In fact, all the guitar playing on this record is a joy. Mitchem weaves in and out of his own overdubbed lines on both bass and six-string on “Slide,” floating a bluesy, down-home groove over some syncopated chugging for an infectious jam feel. On “Skin,” Mitchem and MacDonald set up a lazy major-seventh rhythm pattern that nicely reinforces the lyrical them of delight in holding your sweet one in your arms.
MacDonald is the more engaging of the two singers. Her thin, midrange voice takes unexpected melodic turns and approaches phrasing in ways that make the songs’ lines more unique than the listener would anticipate. She sounds, by turns, like a whimsical little girl and a haggard woman who’s experienced life beyond her years. Just about the time I am tempted to put her in some familiar musical bag, she puts her own signature on her efforts and I forget the whole matter of influences.

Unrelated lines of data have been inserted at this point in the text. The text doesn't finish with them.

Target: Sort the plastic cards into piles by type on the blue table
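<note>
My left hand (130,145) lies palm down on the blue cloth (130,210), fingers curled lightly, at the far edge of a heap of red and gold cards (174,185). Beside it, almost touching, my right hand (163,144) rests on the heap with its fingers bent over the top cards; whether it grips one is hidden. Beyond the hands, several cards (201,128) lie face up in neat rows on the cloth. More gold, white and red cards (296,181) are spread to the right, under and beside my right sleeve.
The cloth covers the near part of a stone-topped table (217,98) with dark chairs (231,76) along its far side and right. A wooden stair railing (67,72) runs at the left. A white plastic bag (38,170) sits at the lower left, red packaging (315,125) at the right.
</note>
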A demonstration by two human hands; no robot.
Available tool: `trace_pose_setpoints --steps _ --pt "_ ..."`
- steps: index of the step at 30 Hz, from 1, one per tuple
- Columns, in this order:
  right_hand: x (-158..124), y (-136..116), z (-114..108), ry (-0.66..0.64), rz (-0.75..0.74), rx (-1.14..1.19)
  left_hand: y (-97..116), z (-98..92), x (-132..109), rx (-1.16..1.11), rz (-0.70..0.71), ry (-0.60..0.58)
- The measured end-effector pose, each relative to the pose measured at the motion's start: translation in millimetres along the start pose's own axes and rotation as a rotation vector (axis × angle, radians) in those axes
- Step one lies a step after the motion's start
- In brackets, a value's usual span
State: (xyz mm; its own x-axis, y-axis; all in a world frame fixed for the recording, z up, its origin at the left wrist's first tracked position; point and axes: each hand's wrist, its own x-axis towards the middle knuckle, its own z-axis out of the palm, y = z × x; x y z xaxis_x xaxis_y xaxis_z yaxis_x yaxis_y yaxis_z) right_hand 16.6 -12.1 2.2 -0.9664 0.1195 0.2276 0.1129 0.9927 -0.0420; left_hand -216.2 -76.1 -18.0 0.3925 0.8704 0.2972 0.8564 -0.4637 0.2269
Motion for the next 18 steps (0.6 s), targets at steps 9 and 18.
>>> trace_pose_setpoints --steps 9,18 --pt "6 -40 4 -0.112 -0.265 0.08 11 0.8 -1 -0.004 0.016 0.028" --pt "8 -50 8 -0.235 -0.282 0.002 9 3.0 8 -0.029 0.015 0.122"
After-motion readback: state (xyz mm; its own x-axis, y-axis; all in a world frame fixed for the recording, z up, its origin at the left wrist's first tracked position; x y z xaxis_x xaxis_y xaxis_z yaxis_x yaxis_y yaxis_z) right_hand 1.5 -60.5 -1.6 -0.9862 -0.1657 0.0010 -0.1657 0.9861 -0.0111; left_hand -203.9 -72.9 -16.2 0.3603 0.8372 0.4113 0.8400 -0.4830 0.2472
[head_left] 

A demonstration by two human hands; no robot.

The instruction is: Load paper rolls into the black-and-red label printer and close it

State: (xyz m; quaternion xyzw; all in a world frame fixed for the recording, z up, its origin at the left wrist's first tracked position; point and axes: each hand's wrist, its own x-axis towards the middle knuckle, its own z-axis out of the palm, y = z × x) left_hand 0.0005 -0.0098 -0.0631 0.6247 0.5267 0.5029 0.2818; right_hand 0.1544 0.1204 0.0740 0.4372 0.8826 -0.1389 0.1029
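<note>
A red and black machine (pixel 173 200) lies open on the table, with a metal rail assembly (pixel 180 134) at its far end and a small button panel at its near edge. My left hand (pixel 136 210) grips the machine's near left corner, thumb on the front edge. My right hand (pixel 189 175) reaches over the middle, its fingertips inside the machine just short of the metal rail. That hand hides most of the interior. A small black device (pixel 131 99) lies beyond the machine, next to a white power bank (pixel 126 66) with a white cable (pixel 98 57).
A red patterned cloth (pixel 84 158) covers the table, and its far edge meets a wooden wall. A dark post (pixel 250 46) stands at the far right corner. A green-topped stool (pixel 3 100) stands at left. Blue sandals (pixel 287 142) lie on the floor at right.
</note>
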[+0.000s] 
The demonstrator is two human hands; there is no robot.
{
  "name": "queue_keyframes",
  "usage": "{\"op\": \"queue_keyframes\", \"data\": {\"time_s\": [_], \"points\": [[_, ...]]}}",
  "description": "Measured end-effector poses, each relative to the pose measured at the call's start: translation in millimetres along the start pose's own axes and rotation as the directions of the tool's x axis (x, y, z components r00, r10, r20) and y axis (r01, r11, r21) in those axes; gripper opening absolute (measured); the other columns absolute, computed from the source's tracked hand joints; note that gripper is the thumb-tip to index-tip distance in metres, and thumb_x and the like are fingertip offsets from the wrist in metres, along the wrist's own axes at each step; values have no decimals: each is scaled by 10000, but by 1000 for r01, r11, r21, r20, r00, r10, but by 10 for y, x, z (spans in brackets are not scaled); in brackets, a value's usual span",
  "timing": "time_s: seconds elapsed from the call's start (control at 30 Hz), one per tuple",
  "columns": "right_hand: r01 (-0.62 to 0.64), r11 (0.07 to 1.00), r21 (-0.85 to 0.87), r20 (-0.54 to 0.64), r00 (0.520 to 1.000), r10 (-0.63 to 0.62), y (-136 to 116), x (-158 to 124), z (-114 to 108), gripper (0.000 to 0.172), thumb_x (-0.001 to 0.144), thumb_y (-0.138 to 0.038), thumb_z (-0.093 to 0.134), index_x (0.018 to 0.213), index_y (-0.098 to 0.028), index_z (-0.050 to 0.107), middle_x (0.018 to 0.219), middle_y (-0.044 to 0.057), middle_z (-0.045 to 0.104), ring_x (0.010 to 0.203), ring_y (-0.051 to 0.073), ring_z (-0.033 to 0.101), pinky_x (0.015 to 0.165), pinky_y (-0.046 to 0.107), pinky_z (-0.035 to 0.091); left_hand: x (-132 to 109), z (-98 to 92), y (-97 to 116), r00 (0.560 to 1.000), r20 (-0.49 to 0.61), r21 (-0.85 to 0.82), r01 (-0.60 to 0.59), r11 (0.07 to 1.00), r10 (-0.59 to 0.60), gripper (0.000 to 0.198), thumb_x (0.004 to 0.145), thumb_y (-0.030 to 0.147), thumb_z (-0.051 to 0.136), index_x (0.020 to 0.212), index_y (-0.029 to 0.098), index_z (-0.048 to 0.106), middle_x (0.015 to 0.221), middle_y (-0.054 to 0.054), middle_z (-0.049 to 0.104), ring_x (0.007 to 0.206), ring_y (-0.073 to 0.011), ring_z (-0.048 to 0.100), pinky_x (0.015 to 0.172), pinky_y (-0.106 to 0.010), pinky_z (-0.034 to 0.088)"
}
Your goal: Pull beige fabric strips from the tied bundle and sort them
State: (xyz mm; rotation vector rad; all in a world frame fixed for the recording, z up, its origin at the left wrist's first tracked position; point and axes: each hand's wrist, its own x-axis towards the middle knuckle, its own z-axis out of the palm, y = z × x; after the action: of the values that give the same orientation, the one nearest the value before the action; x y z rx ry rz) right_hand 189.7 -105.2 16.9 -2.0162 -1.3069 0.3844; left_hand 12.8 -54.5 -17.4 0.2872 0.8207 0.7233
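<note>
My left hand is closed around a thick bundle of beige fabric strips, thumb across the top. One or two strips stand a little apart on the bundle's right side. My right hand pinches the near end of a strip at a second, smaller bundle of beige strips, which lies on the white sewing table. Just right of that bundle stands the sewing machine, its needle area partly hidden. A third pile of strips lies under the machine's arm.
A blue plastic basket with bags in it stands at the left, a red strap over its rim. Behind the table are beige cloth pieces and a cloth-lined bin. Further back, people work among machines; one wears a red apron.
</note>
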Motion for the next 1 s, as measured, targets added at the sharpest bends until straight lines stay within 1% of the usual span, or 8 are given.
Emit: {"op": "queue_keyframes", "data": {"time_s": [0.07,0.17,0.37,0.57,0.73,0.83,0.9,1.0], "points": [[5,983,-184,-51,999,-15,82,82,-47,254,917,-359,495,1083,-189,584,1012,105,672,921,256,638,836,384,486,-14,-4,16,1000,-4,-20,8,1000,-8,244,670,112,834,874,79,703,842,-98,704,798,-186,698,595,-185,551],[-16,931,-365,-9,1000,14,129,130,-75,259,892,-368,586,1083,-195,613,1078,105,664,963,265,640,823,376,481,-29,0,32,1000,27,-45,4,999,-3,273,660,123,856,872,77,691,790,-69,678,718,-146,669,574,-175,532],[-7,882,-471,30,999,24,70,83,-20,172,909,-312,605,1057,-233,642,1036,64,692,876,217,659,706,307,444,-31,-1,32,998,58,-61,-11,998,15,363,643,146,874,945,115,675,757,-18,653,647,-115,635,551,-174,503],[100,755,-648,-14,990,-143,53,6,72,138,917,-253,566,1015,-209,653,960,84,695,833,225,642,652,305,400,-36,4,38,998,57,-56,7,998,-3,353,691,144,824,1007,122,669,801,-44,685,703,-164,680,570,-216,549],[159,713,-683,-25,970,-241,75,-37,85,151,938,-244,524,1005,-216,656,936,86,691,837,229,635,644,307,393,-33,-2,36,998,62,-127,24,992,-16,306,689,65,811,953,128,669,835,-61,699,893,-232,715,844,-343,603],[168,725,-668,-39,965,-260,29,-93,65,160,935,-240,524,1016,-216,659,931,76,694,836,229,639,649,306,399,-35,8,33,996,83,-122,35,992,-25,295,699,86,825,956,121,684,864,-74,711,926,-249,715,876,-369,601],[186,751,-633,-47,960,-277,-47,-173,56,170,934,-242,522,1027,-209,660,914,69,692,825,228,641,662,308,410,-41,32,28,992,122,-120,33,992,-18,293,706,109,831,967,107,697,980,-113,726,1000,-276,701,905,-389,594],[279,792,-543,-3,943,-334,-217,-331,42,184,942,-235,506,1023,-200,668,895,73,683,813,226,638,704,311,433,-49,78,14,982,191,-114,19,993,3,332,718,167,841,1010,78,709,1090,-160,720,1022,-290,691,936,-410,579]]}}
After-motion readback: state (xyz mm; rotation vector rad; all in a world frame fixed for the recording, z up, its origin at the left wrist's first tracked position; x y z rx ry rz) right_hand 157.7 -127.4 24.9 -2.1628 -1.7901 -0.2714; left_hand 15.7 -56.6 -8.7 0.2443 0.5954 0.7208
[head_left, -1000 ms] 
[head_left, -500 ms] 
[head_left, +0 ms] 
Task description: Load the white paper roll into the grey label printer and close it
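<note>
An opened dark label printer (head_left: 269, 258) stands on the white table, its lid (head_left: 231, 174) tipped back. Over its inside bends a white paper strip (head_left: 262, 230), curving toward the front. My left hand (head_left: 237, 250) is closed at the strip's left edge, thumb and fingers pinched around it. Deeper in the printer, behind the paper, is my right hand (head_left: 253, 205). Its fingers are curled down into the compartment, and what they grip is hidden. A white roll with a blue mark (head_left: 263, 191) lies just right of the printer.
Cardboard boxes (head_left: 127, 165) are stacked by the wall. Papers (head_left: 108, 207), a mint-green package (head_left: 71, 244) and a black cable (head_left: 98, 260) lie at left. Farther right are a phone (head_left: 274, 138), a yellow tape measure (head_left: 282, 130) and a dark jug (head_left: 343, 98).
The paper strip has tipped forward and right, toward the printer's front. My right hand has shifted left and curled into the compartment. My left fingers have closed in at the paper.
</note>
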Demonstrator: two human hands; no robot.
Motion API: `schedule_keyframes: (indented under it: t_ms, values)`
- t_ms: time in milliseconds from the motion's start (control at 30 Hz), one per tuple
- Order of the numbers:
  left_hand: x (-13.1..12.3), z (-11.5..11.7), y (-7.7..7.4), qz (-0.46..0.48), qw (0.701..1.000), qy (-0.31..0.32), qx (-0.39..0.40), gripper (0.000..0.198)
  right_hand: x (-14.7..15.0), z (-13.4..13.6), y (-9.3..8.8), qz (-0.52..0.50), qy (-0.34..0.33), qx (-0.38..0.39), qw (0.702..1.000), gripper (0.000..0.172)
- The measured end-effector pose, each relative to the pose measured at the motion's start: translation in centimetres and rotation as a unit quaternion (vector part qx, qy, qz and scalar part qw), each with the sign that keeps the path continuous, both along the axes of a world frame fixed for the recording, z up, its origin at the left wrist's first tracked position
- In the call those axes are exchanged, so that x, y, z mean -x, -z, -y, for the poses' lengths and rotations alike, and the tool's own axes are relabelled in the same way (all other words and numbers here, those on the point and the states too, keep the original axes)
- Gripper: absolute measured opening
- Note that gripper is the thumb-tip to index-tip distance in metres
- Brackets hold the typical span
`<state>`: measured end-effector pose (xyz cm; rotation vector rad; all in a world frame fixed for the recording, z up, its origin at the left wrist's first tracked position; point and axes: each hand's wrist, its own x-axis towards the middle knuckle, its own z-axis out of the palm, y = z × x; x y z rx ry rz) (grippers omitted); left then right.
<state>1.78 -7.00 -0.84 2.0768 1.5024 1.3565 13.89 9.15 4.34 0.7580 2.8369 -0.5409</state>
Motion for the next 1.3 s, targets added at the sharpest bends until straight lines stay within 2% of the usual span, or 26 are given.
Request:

Here we get to the crux of the matter. If I were Bourgeois Gypsies, I would forego the whole comparison thing in the promotional copy. There is no need for this musical unit with a vision unlike any other to waste time hoping we’ll like them because they sound like some other act. I like Bourgeois Gypsies because they make me feel like kicking back, being in the moment, appreciating my friends, kin, animals, the sunshine on my lawn, the laughter of the kids down the lane, the groove that comes from playing music without pressure. We don’t have a whole lot of that on our cultural landscape these days. That’s why these folks are important.